Schriften zur kulturhistorischen Psychologie

Editorial

Wir können in den letzten Jahren mit Blick auf die kultur-historischen Theorie eine stetig wachsende Vielfalt an Zugängen, Ansätzen und Interpretationen aus ganz verschiedenen inhaltlichen, regionalen (z.T. auch mit konkreten sozialen, politischen und ökonomischen Positionen verbundenen) Bereichen beobachten. Vor allem erfreut sich Vygotskij einer nicht nachlassenden Beliebtheit. In nahezu jedem modernen Aufsatz zu den Problemen Entwicklung und Unterricht, Lernen und Lehren, zum Sozialkonstruktivismus, zum Konzept der Ko-Konstruktion und nicht zuletzt zum aktuell intensiv beforschten und diskutierten Problem der Inklusion in Gesellschaft, Schule und Unterricht finden sich Aussagen (zum Beispiel zur Problematik sozio-kultureller Bedingungen psychischer Entwicklung, der Zonen der Entwicklung u.a.), die aus seinem Werk entnommen sind.
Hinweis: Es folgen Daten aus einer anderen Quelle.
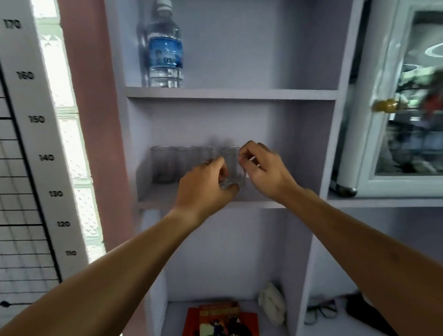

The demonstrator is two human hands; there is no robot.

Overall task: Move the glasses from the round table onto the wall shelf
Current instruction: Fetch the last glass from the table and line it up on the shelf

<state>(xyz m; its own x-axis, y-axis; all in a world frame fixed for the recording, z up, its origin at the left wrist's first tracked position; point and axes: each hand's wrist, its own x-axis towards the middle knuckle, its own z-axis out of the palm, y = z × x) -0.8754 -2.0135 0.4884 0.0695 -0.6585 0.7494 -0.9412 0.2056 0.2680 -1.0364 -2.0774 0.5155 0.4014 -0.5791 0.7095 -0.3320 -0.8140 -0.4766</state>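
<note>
A clear drinking glass [232, 167] stands on or just above the middle board of the pale lilac wall shelf [260, 204]. My left hand [203, 185] grips its lower left side and base. My right hand [261, 166] pinches its rim from the right. Three more clear glasses stand in a row to the left on the same board: one [163, 164] at the far left, one [186, 160] beside it, and one [206, 154] partly hidden behind my left hand. The round table is out of view.
A water bottle [164, 47] stands on the board above. Below lie a cartoon book [222, 329] and a white object [272, 303]. Spectacles [320, 311] lie lower right. A white glass-door cabinet [408, 100] stands right, a height chart [33, 119] hangs left.
</note>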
Allerding erfolgt dies oft ohne die theoretische Einbettung in die kultur-historische Theorie, so dass im Einzelnen nicht mehr klar wird, was denn die eine oder andere Untersuchung, die sich einzelner Konzepte und Aspekte aus dem Werk Vygotskijs bedient, mit der kultur-historischen Schule oder dem Tätigkeitsansatz konkret zu tun hat.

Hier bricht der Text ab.